# What is being asked
Within the material below, transcribe exactly the lines from the one holding "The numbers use" through the one holding "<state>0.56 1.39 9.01", keeping both ends and skipping the rest.

------------------------------------

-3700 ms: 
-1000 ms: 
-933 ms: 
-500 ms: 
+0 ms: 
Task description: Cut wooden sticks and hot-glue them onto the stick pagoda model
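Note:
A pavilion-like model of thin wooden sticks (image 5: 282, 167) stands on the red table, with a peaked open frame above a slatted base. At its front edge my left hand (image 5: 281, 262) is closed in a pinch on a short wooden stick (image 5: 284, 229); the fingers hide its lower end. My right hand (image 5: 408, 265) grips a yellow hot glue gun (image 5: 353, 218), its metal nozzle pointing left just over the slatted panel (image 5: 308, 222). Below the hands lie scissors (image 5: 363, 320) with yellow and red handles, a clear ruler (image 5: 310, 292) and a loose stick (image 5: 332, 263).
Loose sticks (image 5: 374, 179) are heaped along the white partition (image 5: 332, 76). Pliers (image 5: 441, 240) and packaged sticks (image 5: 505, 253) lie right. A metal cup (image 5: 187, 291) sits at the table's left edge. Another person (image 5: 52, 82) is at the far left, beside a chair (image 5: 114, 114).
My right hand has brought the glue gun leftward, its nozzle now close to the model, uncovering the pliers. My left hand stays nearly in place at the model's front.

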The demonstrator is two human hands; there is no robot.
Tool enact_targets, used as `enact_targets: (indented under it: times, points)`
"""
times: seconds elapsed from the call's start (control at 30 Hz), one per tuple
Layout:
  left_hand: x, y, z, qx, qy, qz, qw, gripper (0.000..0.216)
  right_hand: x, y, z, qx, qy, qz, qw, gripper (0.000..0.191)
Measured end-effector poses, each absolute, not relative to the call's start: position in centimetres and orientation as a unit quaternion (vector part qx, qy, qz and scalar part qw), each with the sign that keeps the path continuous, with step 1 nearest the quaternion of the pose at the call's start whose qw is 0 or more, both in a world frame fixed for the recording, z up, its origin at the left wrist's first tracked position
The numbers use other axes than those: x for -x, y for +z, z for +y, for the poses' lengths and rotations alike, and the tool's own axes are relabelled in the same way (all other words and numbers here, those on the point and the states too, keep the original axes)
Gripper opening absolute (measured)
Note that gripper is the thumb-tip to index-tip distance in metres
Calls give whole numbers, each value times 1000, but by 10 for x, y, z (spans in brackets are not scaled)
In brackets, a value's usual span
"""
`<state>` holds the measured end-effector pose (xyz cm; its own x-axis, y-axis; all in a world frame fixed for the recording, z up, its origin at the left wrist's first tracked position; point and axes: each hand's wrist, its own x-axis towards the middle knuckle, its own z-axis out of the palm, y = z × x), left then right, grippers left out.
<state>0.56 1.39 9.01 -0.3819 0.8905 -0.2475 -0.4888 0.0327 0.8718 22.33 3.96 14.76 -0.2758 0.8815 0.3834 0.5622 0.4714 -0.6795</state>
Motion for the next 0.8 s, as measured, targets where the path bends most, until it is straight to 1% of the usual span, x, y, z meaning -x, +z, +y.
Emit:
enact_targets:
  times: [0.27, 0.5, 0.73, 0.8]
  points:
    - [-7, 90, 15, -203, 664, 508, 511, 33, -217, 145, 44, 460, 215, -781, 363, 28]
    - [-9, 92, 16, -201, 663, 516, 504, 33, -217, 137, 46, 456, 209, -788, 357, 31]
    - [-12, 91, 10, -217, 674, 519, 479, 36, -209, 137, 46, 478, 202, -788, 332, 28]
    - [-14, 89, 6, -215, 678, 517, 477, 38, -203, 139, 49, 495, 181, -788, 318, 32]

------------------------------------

# Exercise solution
The numbers use other axes than those: x for -x, y for +z, z for +y, for the poses' lengths and rotations alike, and the tool's own axes are relabelled in the same way (all other words and numbers here, those on the point and the states too, keep the original axes)
Gripper opening absolute (measured)
Note that gripper is the thumb-tip to index-tip distance in metres
Calls give whole numbers, each value times 1000, but by 10 for x, y, z (spans in brackets are not scaled)
In brackets, a value's usual span
"""
`<state>` holds the measured end-effector pose (xyz cm; its own x-axis, y-axis; all in a world frame fixed for the recording, z up, its origin at the left wrist's first tracked position; point and axes: each hand's wrist, its own x-axis towards the middle knuckle, its own z-axis out of the palm, y = z × x), left then right, grippers left out.
<state>0.56 1.39 9.01 -0.3819 0.8905 -0.2475 -0.4888 0.0327 0.8718 22.33 3.96 14.76 -0.2758 0.8815 0.3834 0.5622 0.4714 -0.6795</state>

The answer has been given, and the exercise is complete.